LONDON—Looking to strengthen the commercial ties between the United Kingdom and China after the referendum in June on Britain’s exit from the European Union, Jeffrey Mountevans, the Lord Mayor of the City of London, led a business delegation to China from Sept. 7 to 14.
While things will not change much in the short term, the United Kingdom’s access to the European common market hangs in the balance and will be a focal point of future negotiations.
Until Britain actually leaves the European Union, nothing will change in the formal trade and investment relationship. However, because traders and investors are uncertain how much or when these arrangements will change, bilateral investment and trading projects might be delayed, said Jim Rollo, deputy director of the UK Trade Policy Observatory at the University of Sussex.
In the short term, Chinese and other investors will probably wait and see before starting new ventures in the United Kingdom, said John Van Reenen, director of Centre for Economic Performance at the London School of Economics and Political Science (LSE). In the long-term, however, Chinese investment will decrease once the United Kingdom loses rights in the common market, he said.
The amount of the decline will depend on the future relationship between the United Kingdom and the European Union. The negative effect will be relatively small if the country has nearly full access to the common market—like Norway. Things will be much worse if it leaves completely, he added.
In the worst-case scenario—one in which the United Kingdom loses all access to the common market—the economic relationship between the United Kingdom and the rest of the European Union could be reduced to a simple free trade area for goods. The ideal scenario in which the United Kingdom maintains market access is unlikely if the British refuse to accept free movement of labor, Rollo said.

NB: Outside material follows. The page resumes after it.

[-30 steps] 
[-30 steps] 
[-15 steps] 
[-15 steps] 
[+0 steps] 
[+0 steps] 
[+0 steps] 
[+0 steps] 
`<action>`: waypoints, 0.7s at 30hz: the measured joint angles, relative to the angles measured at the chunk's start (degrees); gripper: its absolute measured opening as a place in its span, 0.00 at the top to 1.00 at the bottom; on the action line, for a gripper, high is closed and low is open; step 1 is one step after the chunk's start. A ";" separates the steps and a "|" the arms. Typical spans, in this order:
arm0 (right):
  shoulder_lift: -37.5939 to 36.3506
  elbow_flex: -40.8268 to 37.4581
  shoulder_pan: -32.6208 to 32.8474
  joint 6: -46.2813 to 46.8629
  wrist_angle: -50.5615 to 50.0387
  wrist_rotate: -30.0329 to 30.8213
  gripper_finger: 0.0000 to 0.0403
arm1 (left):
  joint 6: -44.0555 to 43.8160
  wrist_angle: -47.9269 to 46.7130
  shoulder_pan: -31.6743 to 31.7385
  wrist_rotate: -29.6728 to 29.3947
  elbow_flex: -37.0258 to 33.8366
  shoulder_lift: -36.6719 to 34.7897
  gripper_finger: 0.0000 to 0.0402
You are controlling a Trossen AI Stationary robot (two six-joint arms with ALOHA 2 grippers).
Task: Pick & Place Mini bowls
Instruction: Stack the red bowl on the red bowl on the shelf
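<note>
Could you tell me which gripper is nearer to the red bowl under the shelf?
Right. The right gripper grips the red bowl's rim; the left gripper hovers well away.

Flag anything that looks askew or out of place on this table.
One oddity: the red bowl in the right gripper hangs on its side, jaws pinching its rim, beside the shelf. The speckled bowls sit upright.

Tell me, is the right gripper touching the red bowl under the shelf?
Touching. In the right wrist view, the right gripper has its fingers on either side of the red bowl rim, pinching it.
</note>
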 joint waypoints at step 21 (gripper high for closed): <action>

The United Kingdom seeks a comprehensive bilateral trade deal with China rather than an agreement to set tariffs at WTO-prescribed levels. Seeing China as a very important future market, the United Kingdom would like to negotiate something as soon as possible, said Steve Coulter, the LSE fellow in Political Economy of Europe.

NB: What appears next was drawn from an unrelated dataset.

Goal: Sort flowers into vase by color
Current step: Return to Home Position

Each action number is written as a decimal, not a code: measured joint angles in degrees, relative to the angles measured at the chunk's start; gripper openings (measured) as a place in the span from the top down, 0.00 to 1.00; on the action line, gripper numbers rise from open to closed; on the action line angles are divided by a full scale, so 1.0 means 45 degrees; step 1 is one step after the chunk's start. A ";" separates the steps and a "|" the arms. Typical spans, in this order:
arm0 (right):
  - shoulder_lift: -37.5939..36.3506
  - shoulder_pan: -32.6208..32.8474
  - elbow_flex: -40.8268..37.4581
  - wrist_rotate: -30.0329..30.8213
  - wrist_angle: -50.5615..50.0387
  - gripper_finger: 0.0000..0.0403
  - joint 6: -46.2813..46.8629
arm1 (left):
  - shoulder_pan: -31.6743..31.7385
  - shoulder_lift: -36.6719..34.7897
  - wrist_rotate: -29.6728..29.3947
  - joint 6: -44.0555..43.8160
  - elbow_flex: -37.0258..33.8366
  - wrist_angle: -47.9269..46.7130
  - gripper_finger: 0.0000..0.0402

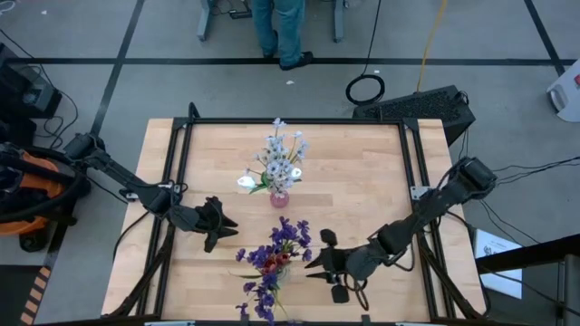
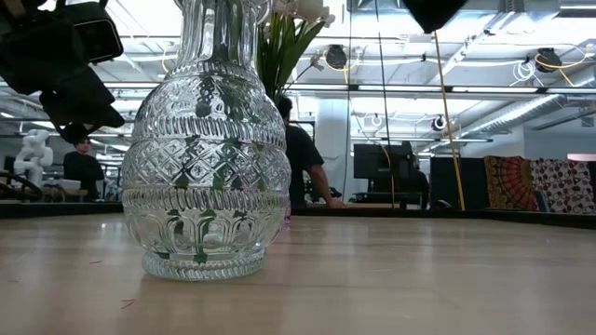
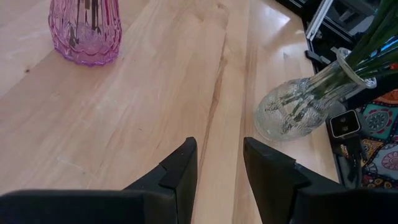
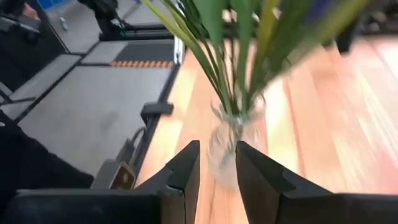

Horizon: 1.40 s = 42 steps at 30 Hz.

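A pink glass vase (image 1: 279, 197) stands mid-table and holds pale lavender-white clusters (image 1: 281, 149) and a white tulip bud (image 1: 246, 182). A clear cut-glass vase (image 1: 276, 269) nearer the near edge holds dark purple clusters (image 1: 288, 234) and dark red buds (image 1: 270, 260), their green stems (image 4: 233, 56) standing in its neck. My left gripper (image 3: 219, 146) is open, low over bare wood to the left of both vases. My right gripper (image 4: 217, 149) is open, level, just right of the clear vase (image 4: 233, 146), which lies ahead of its fingers. Neither touches anything.
A black frame (image 1: 181, 145) borders the wooden tabletop (image 1: 362, 181). Bare wood lies right of the pink vase and along the far side. Purple clusters (image 1: 260, 294) droop toward the near edge. A person's legs (image 1: 283, 32) stand beyond the far edge.
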 joint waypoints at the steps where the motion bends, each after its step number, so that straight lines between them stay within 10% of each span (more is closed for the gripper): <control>1: -0.0224 0.0050 0.0000 0.0041 -0.0549 0.77 0.0323 | 0.0000 -0.0004 0.0000 -0.0003 0.0000 0.0000 0.66; 13: -0.1086 0.0050 0.0000 -0.0087 -0.5961 0.98 0.2457 | 0.0641 -0.0004 0.0124 0.2256 0.0000 0.0097 0.66; 26: -0.1324 -0.2320 -0.0054 -0.1108 -1.0630 1.00 0.1373 | 0.5508 -0.0828 0.2127 0.7671 0.0000 0.0657 0.66; 42: -0.8615 -0.5627 -0.6018 -0.0851 -0.7859 1.00 0.1408 | 0.7310 -0.6158 0.2903 0.7669 -0.3738 0.3820 0.66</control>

The greatest potential threat to London’s financial center comes from the loss of “passporting rights” which allow foreign banks based in London to do business anywhere in the European Union. These rights are likely to be curtailed after Brexit, and UK banks can be expected to incur losses, Coulter said. On the bright side, it might free up the City of London from a lot of burdensome regulations and present new opportunities, he said.
Van Reenen said Brexit might put UK-China financial ties at risk because the United Kingdom will no longer have such good access to EU financial markets and will lose “passporting rights.”
Following Brexit, China might want to establish a new RMB market in another European Union city, said Alessio Terzi, an affiliate fellow at the Brussels-based think tank Bruegel. Many EU members will push for at least a partial relocation of banking activities within the European Union for stronger oversight, which will impact London’s status as a financial center, he added.
Jiang Hong is a reporter at the Chinese Social Sciences Today.